Dan karena pemerintah tak punya cukup anggaran sebesar itu, ongkos penutupan bank tersebut dibiayai dengan pinjaman dari Bank Indonesia. Sampai akhir pekan lalu, pemerintah telah menerbitkan lima surat utang senilai Rp 220 triliun, yang akan jatuh tempo pertama kali pada Oktober 2017.
Menurut jadwal, program penjaminan yang menjebol anggaran negara itu telah berakhir awal tahun ini. Tapi, karena belum ada lembaga penjamin yang lain, sedangkan kepercayaan publik terhadap bank masih perlu disangga, pemerintah memperpanjang masa penjaminan hingga tahun depan.
Nah, untuk menyetop bola salju itulah Gus Dur mendesak berdirinya lembaga penjaminan atas simpanan bank yang swadana. Kelak, nasabah bank harus membayar premi untuk mengasuransikan simpanannya. Tapi persoalannya: apakah asuransi ini mampu menjaga kepercayaan publik terhadap bank, seperti halnya jaminan pemerintah?

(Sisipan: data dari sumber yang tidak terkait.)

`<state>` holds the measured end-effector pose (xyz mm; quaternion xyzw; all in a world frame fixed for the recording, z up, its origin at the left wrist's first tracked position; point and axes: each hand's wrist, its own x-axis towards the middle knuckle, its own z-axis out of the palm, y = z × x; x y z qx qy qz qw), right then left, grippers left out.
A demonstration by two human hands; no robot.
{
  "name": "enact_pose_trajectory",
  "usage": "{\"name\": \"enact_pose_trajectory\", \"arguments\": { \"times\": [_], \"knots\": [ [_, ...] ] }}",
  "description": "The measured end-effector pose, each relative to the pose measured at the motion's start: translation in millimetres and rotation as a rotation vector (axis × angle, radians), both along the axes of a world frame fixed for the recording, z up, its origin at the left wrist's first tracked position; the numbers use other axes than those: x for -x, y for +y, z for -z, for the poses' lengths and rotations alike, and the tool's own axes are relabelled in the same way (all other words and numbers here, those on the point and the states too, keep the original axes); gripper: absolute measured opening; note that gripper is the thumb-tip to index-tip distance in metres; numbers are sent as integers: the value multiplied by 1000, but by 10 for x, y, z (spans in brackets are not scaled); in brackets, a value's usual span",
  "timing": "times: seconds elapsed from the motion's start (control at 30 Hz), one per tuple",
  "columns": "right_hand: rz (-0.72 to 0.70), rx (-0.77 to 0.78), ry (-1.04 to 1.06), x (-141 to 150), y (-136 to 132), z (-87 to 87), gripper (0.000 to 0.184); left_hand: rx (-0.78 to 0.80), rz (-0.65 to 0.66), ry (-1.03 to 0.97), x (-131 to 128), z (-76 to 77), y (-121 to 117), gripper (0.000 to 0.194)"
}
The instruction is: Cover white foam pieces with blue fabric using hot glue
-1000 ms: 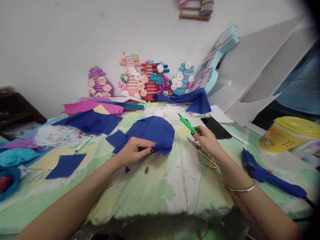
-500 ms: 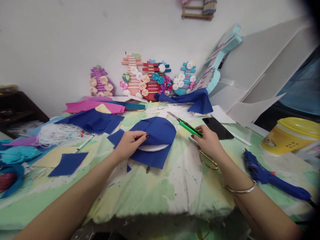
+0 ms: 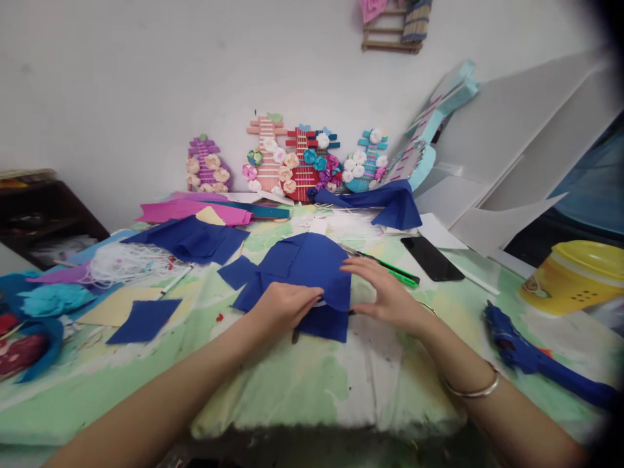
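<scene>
L hand (image 3: 287, 309) is pinching the blue sheet (image 3: 316, 260) at its front edge, thumb + index closing tog. R hand (image 3: 385, 296) isn't gripping anything: its fingers are spreading apart fr. the thumb, tips resting at the sheet's R edge, approx. A silver bangle (image 3: 475, 390) is circling the R wrist.

The blue sheet is lying mid-table, btwn both hands, w/ a rounded far edge & a flap running across its top. A white strip (image 3: 319, 303) is showing under its front edge, w/ more blue spreading out below.

The knife (image 3: 402, 276), green w/ black, is lying just behind R hand, blade pointing toward the sheet. A gold loop (image 3: 429, 308) is peeking out by the R wrist, mostly hidden. The phone (image 3: 431, 259) is lying beyond the knife; the glue gun (image 3: 526, 357) & yellow tub (image 3: 575, 276) are sitting farther R. A blue square (image 3: 145, 320) & white strings (image 3: 129, 263) are lying on the L side. Flowered lutes (image 3: 302, 162) are standing along the wall at back.
</scene>
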<state>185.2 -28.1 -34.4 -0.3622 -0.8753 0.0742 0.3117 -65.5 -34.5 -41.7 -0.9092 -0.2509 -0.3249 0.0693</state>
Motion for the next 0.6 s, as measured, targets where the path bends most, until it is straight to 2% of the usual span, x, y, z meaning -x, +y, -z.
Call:
{"name": "enact_pose_trajectory", "arguments": {
  "times": [0.07,0.13,0.23,0.37,0.47,0.6],
  "knots": [
    [-134,34,31,110,-22,42,32,-37,8,23,-46,20,-29,24],
    [-149,58,66,196,-38,87,17,-40,11,63,-57,7,-46,23],
    [-100,93,99,235,-48,125,17,30,0,190,15,-78,-46,24],
    [-39,105,125,161,-29,122,19,122,1,402,251,-256,8,49],
    [-46,87,143,97,-5,106,16,142,-43,401,456,-353,62,54],
    [-55,90,171,35,25,88,12,144,-65,313,651,-390,98,51]
  ]
}}
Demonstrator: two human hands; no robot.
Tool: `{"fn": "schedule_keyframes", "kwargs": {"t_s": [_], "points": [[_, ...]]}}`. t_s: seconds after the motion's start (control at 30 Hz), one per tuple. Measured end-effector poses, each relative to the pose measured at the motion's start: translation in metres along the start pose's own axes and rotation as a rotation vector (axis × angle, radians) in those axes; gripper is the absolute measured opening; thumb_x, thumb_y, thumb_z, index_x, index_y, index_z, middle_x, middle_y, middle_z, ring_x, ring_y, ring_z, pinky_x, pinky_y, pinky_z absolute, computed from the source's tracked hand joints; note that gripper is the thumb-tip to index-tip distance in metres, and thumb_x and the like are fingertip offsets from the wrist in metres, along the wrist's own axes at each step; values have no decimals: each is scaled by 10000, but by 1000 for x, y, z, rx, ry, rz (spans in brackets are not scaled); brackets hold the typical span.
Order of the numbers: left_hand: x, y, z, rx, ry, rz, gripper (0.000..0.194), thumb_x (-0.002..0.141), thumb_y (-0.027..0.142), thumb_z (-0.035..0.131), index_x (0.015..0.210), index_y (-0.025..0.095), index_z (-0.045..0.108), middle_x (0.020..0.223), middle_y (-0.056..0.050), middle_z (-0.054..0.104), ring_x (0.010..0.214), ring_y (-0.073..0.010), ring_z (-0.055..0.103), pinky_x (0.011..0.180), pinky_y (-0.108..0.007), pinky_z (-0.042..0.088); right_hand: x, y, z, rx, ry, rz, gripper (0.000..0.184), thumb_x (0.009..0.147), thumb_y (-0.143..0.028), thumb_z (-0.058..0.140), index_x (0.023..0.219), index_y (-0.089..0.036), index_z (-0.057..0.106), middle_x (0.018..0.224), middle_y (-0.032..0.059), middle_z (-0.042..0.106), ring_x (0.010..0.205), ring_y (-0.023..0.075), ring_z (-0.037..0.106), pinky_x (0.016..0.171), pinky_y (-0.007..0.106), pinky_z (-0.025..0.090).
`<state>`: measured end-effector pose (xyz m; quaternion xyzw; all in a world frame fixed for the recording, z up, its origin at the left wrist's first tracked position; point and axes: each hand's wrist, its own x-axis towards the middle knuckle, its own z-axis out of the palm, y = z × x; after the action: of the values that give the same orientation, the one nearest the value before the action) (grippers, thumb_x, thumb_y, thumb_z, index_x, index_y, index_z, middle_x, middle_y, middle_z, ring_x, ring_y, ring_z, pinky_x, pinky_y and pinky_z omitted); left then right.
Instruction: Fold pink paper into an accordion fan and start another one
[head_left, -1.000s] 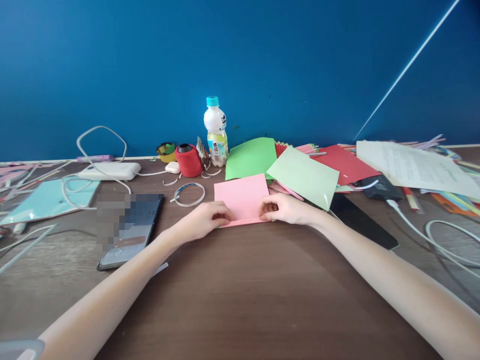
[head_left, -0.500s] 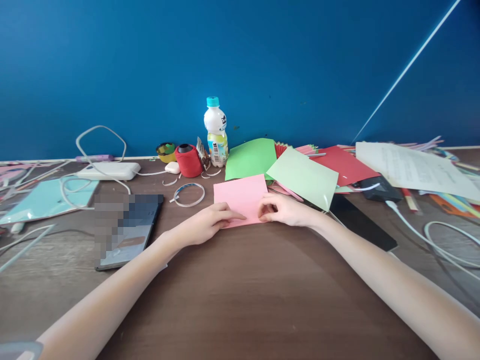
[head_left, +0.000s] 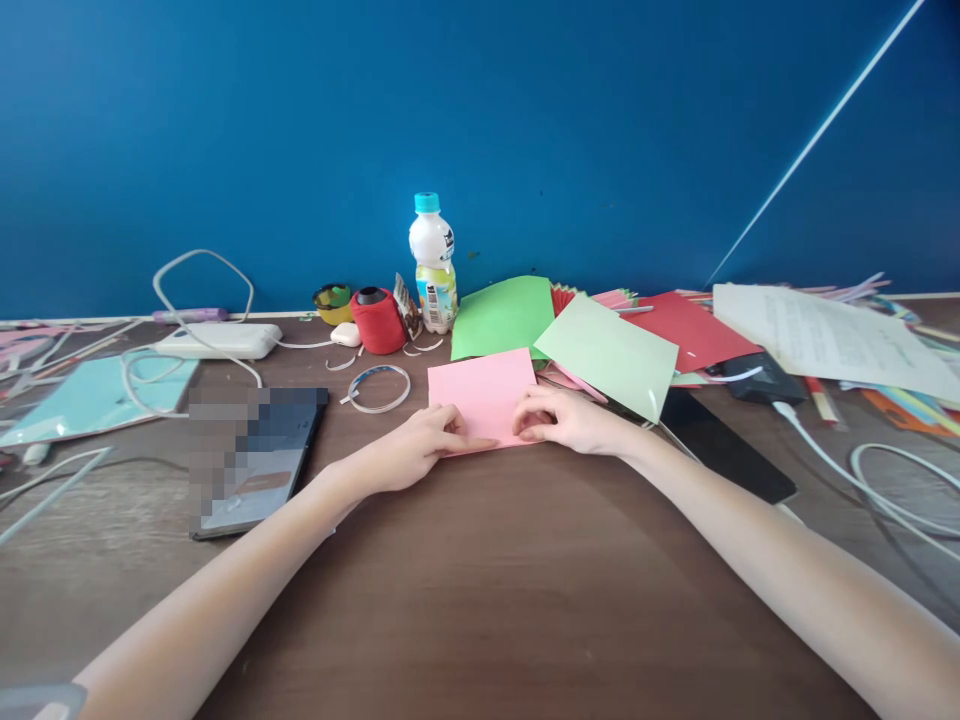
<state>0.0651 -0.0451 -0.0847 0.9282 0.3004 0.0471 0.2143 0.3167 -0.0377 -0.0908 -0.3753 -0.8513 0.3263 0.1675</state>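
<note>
A sheet of pink paper (head_left: 480, 385) lies flat on the brown table in front of me. My left hand (head_left: 420, 445) is at its near left corner, fingers curled and one digit pressed along the near edge. At the near right part, my right hand (head_left: 562, 418) has its fingers bent together in a pinch at the same edge. Both hands touch the paper, and their fingertips are a short gap apart. A pale green sheet (head_left: 611, 355) and a bright green sheet (head_left: 502, 318) lie just behind it.
A drink bottle (head_left: 433, 265) and a red roll (head_left: 377, 322) stand near the blue wall. Left are a tablet (head_left: 292, 440), a white power bank (head_left: 221, 341) and a coiled strip (head_left: 379, 390). Right are a black phone (head_left: 720, 445), red paper (head_left: 686, 330) and white cables (head_left: 862, 485).
The fingers of my left hand have shifted slightly along the pink paper's near edge, and my right fingertips have moved a little to the left. The paper has hardly moved.
</note>
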Motion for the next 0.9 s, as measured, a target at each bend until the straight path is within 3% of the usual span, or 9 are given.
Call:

Kepala Riset Nomura Securities, Goei Siauw Hong, yakin bahwa lembaga ini memang perlu, terutama untuk melindungi nasabah kecil yang tak punya pengetahuan mengenali praktek perbankan. Amerika Serikat saja punya Federal Deposit Insurance Company (FDIC), yang menjamin simpanan nasabah ''kecil" sampai batas US$ 100 ribu. Tapi Hong juga khawatir lembaga ini tak sekaliber pemerintah dalam menjaga kepercayaan publik. Jika lembaga ini kurang kredibel, penabung akan lari ke bank asing yang lebih bisa dipercayai.
Senada dengan Hong, pengamat industri perbankan Elvin Masasya menambahkan, asuransi ini bisa jadi salah satu instrumen pemeringkat bank. Kesehatan bank akan mudah diketahui publik, berdasarkan nilai premi yang harus mereka bayar. ''Makin besar preminya, banknya makin berisiko," katanya.
Namun, ekonom London School of Economics, Markus Handowo Dipo, punya pendapat lain. Ia khawatir asuransi semacam ini cuma memanjakan para bankir. Mentang-mentang ada asuransi, mereka tak lagi menomorsatukan kesehatan banknya. Lagi pula, dalam hal kepercayaan, ada hal yang lebih mendasar: bagaimana pemerintah membangunnya tanpa deking jaminan—semacam kepercayaan yang tanpa reserve.
Dipo yakin, jika Gus Dur berhasil mengembalikan kepercayaan publik terhadap pemerintah, ia tak perlu repot membangun asuransi deposito segala. Cuma, soalnya, kapan kepercayaan itu bisa pulih jika setiap kali dinodai.